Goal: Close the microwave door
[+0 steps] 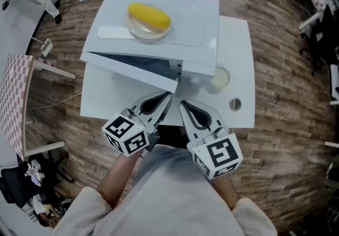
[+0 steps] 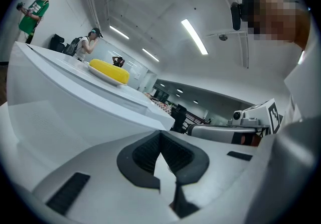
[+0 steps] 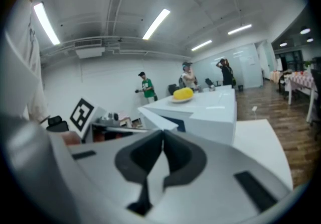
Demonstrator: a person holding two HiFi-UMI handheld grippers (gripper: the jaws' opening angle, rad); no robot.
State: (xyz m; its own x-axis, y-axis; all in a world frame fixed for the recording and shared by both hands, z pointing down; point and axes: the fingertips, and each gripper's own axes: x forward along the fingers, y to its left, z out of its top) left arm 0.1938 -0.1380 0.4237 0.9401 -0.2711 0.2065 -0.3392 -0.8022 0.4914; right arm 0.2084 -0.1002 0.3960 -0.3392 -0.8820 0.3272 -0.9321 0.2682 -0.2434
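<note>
Left gripper (image 1: pixel 165 96) sits low at the table's (image 1: pixel 238 50) near edge, jaws pressed together with nothing between them; its own view shows the dark pads (image 2: pixel 145 155) meeting at the tips. Right gripper (image 1: pixel 184 105) is just beside it, jaws together too and empty, both pairs of tips pointing at the microwave (image 1: pixel 196 23).

That white microwave stands in the middle of the table, and its door (image 1: pixel 132 68) is ajar, swung out from the front with a dark strip of the inside showing behind it. The door's free end lies just ahead of the left gripper's tips; whether they touch, I can't tell. From the left gripper view the white body looms right past the jaws.

Up on top there's a plate (image 1: pixel 149 28) carrying a yellow lump (image 1: pixel 149 15), plain to see in both gripper views. Off in the background, a person in green (image 3: pixel 145 87) stands by the wall.
</note>
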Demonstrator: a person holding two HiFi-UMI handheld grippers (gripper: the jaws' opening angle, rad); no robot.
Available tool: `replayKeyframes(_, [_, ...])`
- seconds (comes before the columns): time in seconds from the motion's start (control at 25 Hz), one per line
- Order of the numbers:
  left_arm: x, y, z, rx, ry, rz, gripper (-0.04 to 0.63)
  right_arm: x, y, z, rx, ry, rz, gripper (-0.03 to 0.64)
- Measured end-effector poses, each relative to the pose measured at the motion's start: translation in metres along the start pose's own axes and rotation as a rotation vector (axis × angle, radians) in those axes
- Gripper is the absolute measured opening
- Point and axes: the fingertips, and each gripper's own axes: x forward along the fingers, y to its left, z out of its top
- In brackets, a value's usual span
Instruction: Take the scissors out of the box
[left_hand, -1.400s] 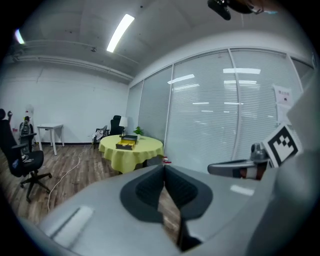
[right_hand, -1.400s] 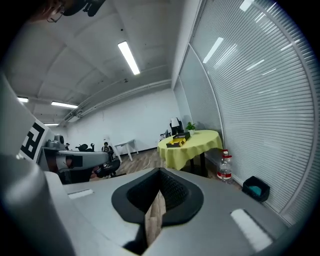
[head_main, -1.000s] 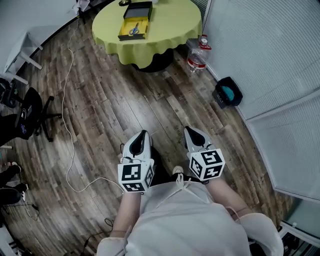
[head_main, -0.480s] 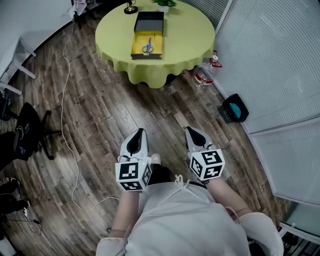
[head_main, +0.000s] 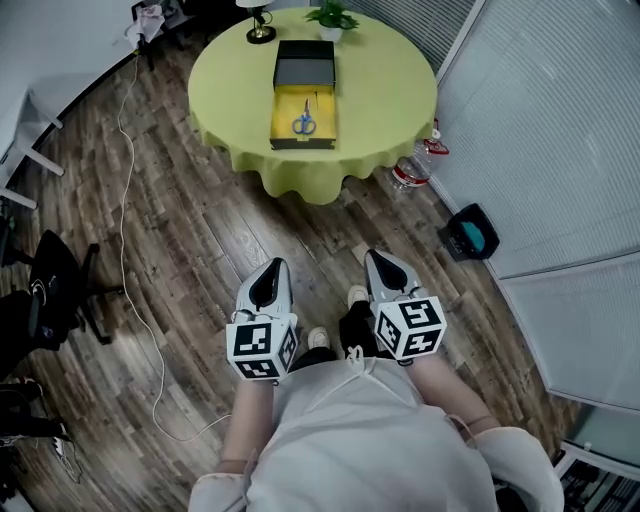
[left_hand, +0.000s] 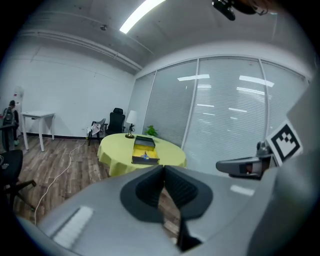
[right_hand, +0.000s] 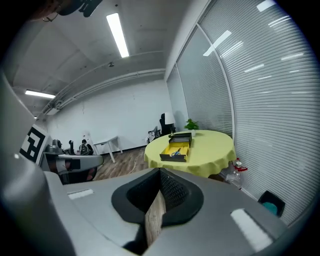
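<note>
A box with a yellow inside (head_main: 303, 125) lies open on a round table with a yellow-green cloth (head_main: 390, 90), its black lid (head_main: 305, 62) behind it. Blue-handled scissors (head_main: 304, 122) lie in the box. Both grippers hang over the wooden floor, well short of the table and pointing at it. My left gripper (head_main: 277, 263) is shut and empty. My right gripper (head_main: 372, 254) also looks shut and empty. The left gripper view shows the left gripper (left_hand: 164, 166) with the box (left_hand: 145, 156) far ahead. In the right gripper view the right gripper (right_hand: 160, 171) faces the box (right_hand: 176, 149).
A lamp (head_main: 260, 30) and a potted plant (head_main: 332, 18) stand at the table's far side. A water bottle (head_main: 415, 170) and a black bin (head_main: 473, 233) sit by the blinds at right. A white cable (head_main: 125, 200) and an office chair (head_main: 45, 300) are at left.
The table and box have come closer and more central in the head view as the person walks towards them. Both grippers stay shut, side by side.
</note>
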Motion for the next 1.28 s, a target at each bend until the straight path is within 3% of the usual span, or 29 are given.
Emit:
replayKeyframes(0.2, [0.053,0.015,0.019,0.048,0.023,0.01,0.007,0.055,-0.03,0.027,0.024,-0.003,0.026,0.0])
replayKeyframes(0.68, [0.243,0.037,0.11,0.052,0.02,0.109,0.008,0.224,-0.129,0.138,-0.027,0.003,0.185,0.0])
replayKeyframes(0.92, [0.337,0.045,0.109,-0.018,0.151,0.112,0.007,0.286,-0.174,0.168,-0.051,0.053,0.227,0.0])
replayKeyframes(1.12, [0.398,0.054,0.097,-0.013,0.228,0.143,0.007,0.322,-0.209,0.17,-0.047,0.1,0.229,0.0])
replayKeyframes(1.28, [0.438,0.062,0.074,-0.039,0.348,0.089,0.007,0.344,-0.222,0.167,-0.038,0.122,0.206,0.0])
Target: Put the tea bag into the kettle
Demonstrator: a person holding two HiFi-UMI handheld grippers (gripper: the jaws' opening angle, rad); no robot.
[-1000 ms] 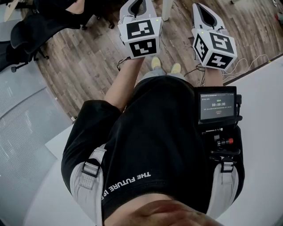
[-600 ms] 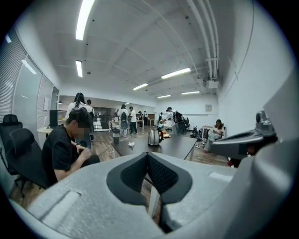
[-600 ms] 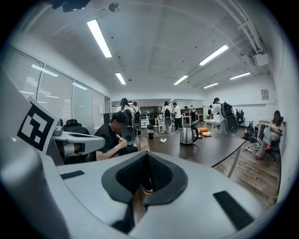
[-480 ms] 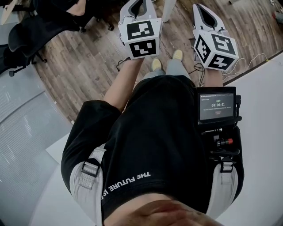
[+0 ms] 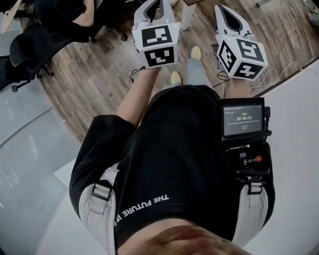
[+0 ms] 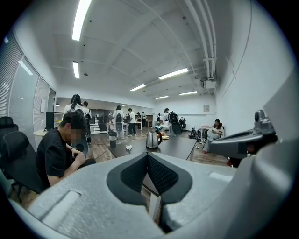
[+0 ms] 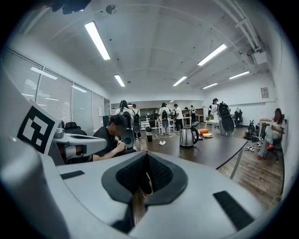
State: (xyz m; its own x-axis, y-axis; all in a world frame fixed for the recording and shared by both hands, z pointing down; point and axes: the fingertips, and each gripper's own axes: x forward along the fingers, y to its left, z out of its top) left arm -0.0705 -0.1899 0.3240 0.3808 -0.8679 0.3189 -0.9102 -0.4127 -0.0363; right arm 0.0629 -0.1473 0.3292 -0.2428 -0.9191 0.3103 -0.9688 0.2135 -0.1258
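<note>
A steel kettle (image 6: 151, 139) stands far off on a long dark table (image 6: 177, 145), with a small white tea bag (image 6: 128, 147) lying to its left. The right gripper view shows the same kettle (image 7: 188, 137) and tea bag (image 7: 162, 143). Both grippers are held out over the wooden floor, well short of that table. My left gripper (image 5: 155, 5) and right gripper (image 5: 225, 11) sit side by side at the top of the head view. Each is shut with nothing between its pads, as seen at the left gripper (image 6: 147, 156) and the right gripper (image 7: 147, 154).
A person in black sits on a chair (image 6: 60, 149) left of the dark table, and several people stand at the back of the room. A small screen (image 5: 243, 119) hangs on my chest rig. A white table (image 5: 299, 129) lies at my right, an office chair (image 5: 30, 45) at my left.
Both grippers have drifted slightly up and left in the head view. The feet below have stepped forward, and the floor has shifted under me.
</note>
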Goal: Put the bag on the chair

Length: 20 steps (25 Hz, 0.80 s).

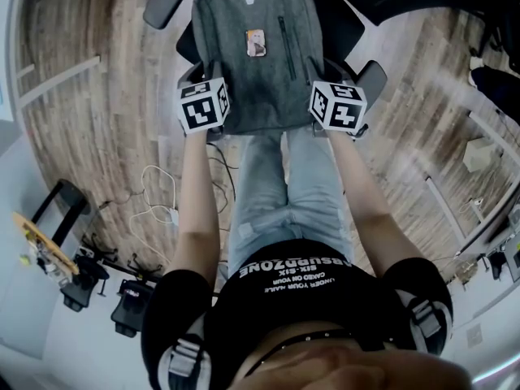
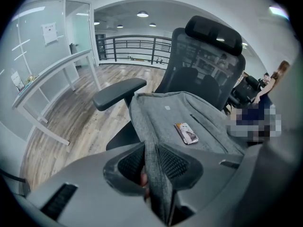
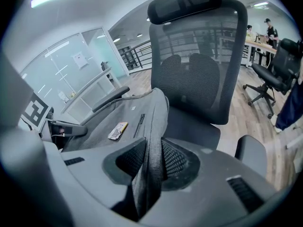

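A grey backpack (image 1: 256, 55) with a small picture tag (image 1: 256, 42) on its front lies over the seat of a black office chair (image 1: 166, 2). My left gripper (image 1: 213, 128) is shut on the bag's near left edge, and the grey fabric (image 2: 156, 174) is pinched between its ribbed pads. My right gripper (image 1: 329, 127) is shut on the near right edge, with a fold of fabric (image 3: 149, 169) clamped between its pads. In the gripper views the bag (image 2: 189, 122) (image 3: 123, 119) slopes up toward the mesh backrest (image 3: 199, 65) between the armrests (image 2: 118, 91).
Wooden floor (image 1: 97, 120) surrounds the chair, with white cables (image 1: 154, 205) on it at my left. My own legs (image 1: 280, 193) stand right behind the chair. A white desk frame (image 2: 52, 89) stands to the left. Other office chairs (image 3: 272, 79) and people (image 2: 270, 86) are at the right.
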Each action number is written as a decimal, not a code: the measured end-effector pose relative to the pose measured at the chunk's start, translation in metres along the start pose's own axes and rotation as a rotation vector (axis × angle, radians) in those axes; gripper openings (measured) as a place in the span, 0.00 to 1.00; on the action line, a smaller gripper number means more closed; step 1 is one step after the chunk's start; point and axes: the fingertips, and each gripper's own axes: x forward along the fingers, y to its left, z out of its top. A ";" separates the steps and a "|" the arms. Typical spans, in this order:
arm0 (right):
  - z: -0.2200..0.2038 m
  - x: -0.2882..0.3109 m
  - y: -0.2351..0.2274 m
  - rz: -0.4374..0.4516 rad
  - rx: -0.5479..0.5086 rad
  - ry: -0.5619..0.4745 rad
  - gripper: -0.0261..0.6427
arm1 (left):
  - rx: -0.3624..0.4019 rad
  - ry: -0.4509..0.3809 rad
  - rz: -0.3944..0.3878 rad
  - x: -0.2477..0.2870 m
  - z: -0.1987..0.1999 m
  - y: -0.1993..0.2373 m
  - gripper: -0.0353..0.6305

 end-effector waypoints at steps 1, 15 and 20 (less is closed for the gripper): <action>-0.001 0.001 -0.001 -0.001 0.002 0.001 0.19 | 0.002 0.001 0.001 0.001 0.000 -0.001 0.20; -0.009 0.025 -0.015 -0.009 0.001 0.025 0.19 | -0.014 0.018 -0.005 0.029 -0.008 -0.001 0.20; -0.012 0.032 -0.015 -0.014 0.011 0.034 0.19 | -0.012 0.028 0.001 0.036 -0.010 0.003 0.20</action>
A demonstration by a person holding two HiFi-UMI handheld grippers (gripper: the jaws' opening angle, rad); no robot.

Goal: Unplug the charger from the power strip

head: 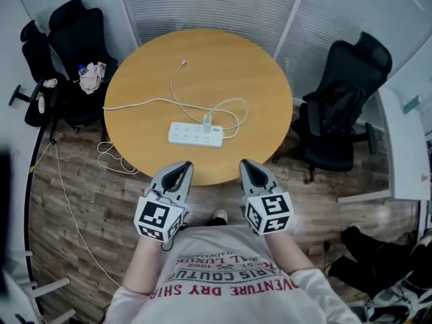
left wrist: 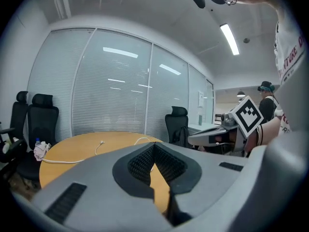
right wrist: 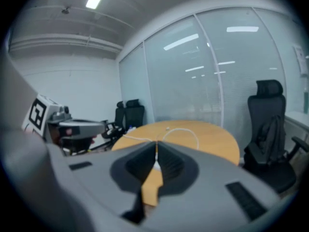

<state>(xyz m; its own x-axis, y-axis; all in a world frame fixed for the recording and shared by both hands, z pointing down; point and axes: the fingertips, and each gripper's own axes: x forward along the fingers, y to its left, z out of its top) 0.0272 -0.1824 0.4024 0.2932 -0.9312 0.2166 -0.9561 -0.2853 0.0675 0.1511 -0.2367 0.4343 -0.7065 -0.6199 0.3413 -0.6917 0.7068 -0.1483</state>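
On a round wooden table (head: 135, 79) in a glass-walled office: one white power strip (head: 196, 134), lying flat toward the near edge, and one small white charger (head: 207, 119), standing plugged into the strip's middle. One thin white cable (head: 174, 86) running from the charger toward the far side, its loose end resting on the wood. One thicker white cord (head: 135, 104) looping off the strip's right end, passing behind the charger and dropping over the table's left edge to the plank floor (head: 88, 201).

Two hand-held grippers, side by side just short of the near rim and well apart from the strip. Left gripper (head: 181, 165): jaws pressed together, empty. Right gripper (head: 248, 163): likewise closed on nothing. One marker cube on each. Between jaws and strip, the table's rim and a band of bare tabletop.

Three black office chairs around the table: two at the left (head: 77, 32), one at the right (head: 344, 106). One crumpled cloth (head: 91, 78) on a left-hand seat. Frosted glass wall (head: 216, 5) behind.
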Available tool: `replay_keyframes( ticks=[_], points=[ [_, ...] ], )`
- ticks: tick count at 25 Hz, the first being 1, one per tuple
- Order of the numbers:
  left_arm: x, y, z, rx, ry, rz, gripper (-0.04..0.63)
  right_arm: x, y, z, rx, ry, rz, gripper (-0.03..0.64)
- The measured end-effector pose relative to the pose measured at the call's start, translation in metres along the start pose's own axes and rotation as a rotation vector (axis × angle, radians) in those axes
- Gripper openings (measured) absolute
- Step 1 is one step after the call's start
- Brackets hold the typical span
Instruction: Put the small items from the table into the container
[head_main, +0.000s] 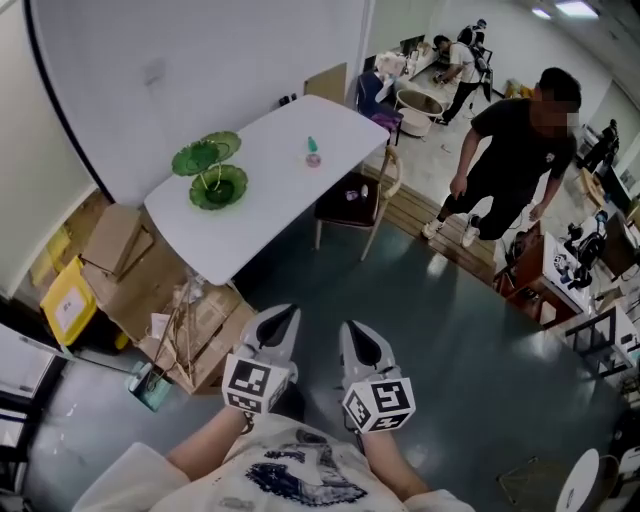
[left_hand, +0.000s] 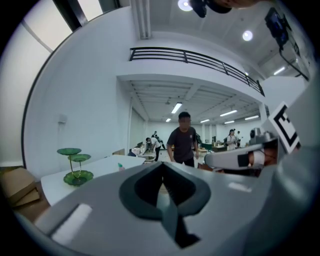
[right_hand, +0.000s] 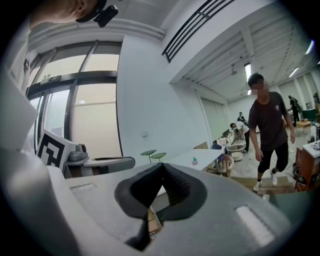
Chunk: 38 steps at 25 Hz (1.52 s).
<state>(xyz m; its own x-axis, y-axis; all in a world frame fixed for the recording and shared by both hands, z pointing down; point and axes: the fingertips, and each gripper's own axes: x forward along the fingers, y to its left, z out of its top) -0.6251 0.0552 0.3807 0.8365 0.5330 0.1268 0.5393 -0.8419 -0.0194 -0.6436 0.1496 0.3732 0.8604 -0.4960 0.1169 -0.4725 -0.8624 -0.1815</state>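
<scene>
Two-handed, holding the left hand-held gripper (head_main: 287, 315) and the right hand-held gripper (head_main: 353, 332) side by side above the dark floor (head_main: 430, 320), both aiming toward the white counter (head_main: 270, 195), each with its jaws pressed fully together and nothing between them. Confirming this in the left gripper view and the right gripper view alike: dark pads meeting at the tip, no gap, no object. Looking well ahead to the only small item showing, a little green-and-pink bottle (head_main: 313, 152), standing upright toward the counter's far edge, well apart from both hand-held grippers and slightly closer in line with the right one. Spotting it again as a tiny shape on the counter in the left gripper view (left_hand: 120, 166) and the right gripper view (right_hand: 194, 161). Taking the green tiered dish (head_main: 212, 172) near the counter's left end, clear of the bottle, as the likely container. Judging the bottle as light, stiff plastic, smooth-sided and easy to knock over or squirt out of a hard pinch. Favouring a hold across the middle of its body, jaws opening first, closing gently, not on the cap. Expecting the dish stand to be top-heavy and possibly fragile, so setting the bottle down rather than dropping it. Noting also a chair (head_main: 340, 212) at the counter's right side, cardboard boxes (head_main: 115, 245) beside its near end, and a person in black (head_main: 510, 150) beyond.
</scene>
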Motion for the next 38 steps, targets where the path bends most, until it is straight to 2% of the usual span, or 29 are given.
replay_keyframes(
  ticks=[7, 13, 25, 29, 38],
  points=[
    [0.077, 0.077, 0.015, 0.011, 0.001, -0.021, -0.011, 0.107, -0.026, 0.022, 0.006, 0.007, 0.000, -0.003],
    [0.125, 0.127, 0.024, 0.018, -0.010, -0.030, -0.011, 0.173, -0.046, 0.038, 0.005, 0.000, -0.016, -0.003],
    [0.222, 0.199, 0.029, -0.002, -0.006, 0.024, -0.011, 0.281, -0.109, 0.053, 0.023, 0.019, 0.014, -0.003],
    [0.266, 0.224, 0.026, -0.002, 0.012, 0.073, -0.011, 0.331, -0.140, 0.059, 0.020, 0.028, 0.065, -0.003],
    [0.393, 0.285, 0.034, -0.045, 0.055, 0.242, -0.011, 0.460, -0.229, 0.084, 0.019, 0.103, 0.234, -0.003]
  ],
)
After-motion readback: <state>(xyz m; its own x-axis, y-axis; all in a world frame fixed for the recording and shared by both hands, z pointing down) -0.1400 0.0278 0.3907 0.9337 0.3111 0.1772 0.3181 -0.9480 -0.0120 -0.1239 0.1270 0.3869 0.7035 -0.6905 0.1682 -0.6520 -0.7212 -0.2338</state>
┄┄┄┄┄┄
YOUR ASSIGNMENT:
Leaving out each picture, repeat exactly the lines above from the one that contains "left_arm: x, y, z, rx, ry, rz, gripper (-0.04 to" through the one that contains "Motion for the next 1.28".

YOUR SOLUTION:
  left_arm: x, y, z, rx, ry, rz, gripper (-0.04 to 0.63)
  right_arm: x, y, z, rx, ry, rz, gripper (-0.03 to 0.64)
- Measured end-effector poses, each relative to the pose measured at the motion's start: translation in metres along the start pose's own axes and rotation as a rotation vector (axis × angle, radians) in those axes
- Gripper is the absolute measured opening
- Point and axes: the fingertips, and each gripper's own axes: x forward along the fingers, y to its left, z out of its top
- In brackets, a value's usual span
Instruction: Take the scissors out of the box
[left_hand, -1.400s] 
[right_hand, -1.400s] 
[head_main, -1.000s] 
[head_main, -0.480s] 
[head_main, +0.000s] 
[left_hand, +0.000s] 
[right_hand, +0.000s] 
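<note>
A box with a yellow inside (head_main: 303, 125) lies open on a round table with a yellow-green cloth (head_main: 390, 90), its black lid (head_main: 305, 62) behind it. Blue-handled scissors (head_main: 304, 122) lie in the box. Both grippers hang over the wooden floor, well short of the table and pointing at it. My left gripper (head_main: 277, 263) is shut and empty. My right gripper (head_main: 372, 254) also looks shut and empty. The left gripper view shows the left gripper (left_hand: 164, 166) with the box (left_hand: 145, 156) far ahead. In the right gripper view the right gripper (right_hand: 160, 171) faces the box (right_hand: 176, 149).
A lamp (head_main: 260, 30) and a potted plant (head_main: 332, 18) stand at the table's far side. A water bottle (head_main: 415, 170) and a black bin (head_main: 473, 233) sit by the blinds at right. A white cable (head_main: 125, 200) and an office chair (head_main: 45, 300) are at left.
The table and box have come closer and more central in the head view as the person walks towards them. Both grippers stay shut, side by side.
</note>
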Motion for the next 1.28 s, a target at each bend until the straight path is within 3% of the usual span, or 29 are given.

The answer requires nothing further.